Outside the UK, Raro Video (a US/Italian setup) has issued two splendid Fernando Di Leo box sets containing Milano Calibro 9, La Mala Ordina/ The Italian Connection, Il Boss, and I padroni della citta/ Rulers of the City in volume one and I ragazzi del massacro/ Naked Violence, Il poliziotto e marcio/ Shoot First … Die Later and La citta sconvolta: Caccia spietata ai rapitori/ Kidnap Syndicate, in volume two. Some of these titles are also available separately. They have also released La polizia confitta /Stunt Squad, La Polizia ha le mon le gate/ Killer Cop, Uomini si nasce poliziotti si muore/Live like a cop, die like a man (which has an expected UK release later this year), Liberi armati pericolosi/Young, violent, dangerous, Pronto ad uccidere/Meet him and die, and Milano Rovente/Gang War in Milan. Blue Underground in the US did release a few titles some years ago of which Perché si uccide un magistrato/How to kill a judge, starring Franco Nero, can still be found.
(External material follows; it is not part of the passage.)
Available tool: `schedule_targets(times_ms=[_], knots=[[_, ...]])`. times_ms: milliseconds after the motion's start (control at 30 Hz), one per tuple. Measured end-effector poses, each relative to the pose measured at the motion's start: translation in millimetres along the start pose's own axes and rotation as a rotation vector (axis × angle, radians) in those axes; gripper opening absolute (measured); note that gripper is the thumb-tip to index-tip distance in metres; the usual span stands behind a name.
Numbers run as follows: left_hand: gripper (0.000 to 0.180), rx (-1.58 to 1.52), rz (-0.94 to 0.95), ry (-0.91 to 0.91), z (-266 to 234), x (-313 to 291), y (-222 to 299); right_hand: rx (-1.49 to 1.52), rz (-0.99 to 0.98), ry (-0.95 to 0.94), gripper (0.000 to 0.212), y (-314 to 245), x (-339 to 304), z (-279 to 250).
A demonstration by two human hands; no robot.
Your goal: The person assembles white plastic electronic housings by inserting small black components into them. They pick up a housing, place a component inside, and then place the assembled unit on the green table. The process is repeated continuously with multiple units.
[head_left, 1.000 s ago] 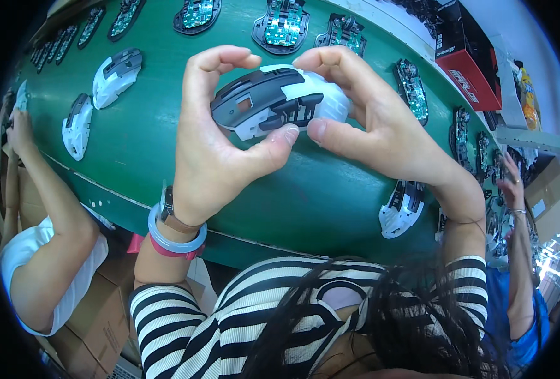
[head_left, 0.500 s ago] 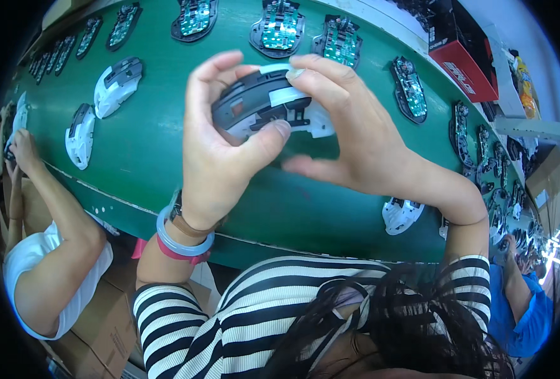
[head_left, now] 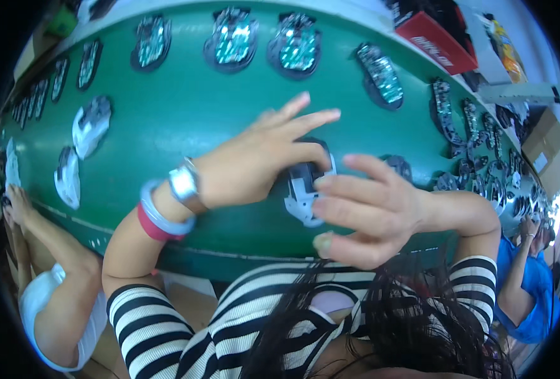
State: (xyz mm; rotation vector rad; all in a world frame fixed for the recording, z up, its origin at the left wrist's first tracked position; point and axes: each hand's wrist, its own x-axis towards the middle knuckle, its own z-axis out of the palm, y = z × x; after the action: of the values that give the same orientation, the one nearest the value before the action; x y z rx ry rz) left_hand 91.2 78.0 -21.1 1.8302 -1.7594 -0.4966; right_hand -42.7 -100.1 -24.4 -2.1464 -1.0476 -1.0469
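Note:
A black-and-white computer mouse shell point(head_left: 303, 203) is low over the green table, close in front of me. My left hand point(head_left: 255, 158) reaches over it from the left, palm down. Its index finger bends over the shell's far end, while the outer fingers stretch away; the thumb is hidden beneath. On the shell's right side is my right hand point(head_left: 371, 215), its fingers spread and slightly curled. Those fingertips lie at or close to the shell's edge; motion blur hides whether they touch.
Mouse bases with green circuit boards point(head_left: 231, 41) line the table's far side. Two white-and-grey shells point(head_left: 92, 126) lie at left. More parts crowd the right edge, near a red-and-black box point(head_left: 434, 41). Co-workers sit left point(head_left: 62, 297) and right point(head_left: 523, 290).
My hands have come down and nearer with the mouse shell. The left hand has turned palm down over it, and the right has moved lower. The view has shifted.

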Motion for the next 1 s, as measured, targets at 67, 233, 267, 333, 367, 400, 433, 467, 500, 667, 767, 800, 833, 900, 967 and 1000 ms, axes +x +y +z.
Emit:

In Italy a sizeable number of these films have come out on DVD, although most are not English friendly containing only Italian soundtracks with no English subtitle options. Exceptions are the Raro video/Nocturno releases Squadra Antiscippio/The cop in blue jeans and Colpo in canna/Loaded Guns. Raro Video/Minerva has also released Napoli… Serenata Calibro 9 with English subtitles, a film so sentimental and full of idiotic comedy that it has to be seen to be believed.
Investigation of a citizen above suspicion is available on an apparently top-notch Region A disc from Criterion (only playable on US machines alas), but is also available in an Italian release which is Region B and therefore playable on UK machines but note that only the main film contains English subtitles, the extras are all in Italian only. Hopefully it will not be too long before a UK company picks this film up for release.
A trawl round YouTube can locate a number of these films in various states of repair although a number are not in English friendly versions. The YouTube version of Investigation of a citizen above suspicion does present the opportunity to hear the rare English dub version.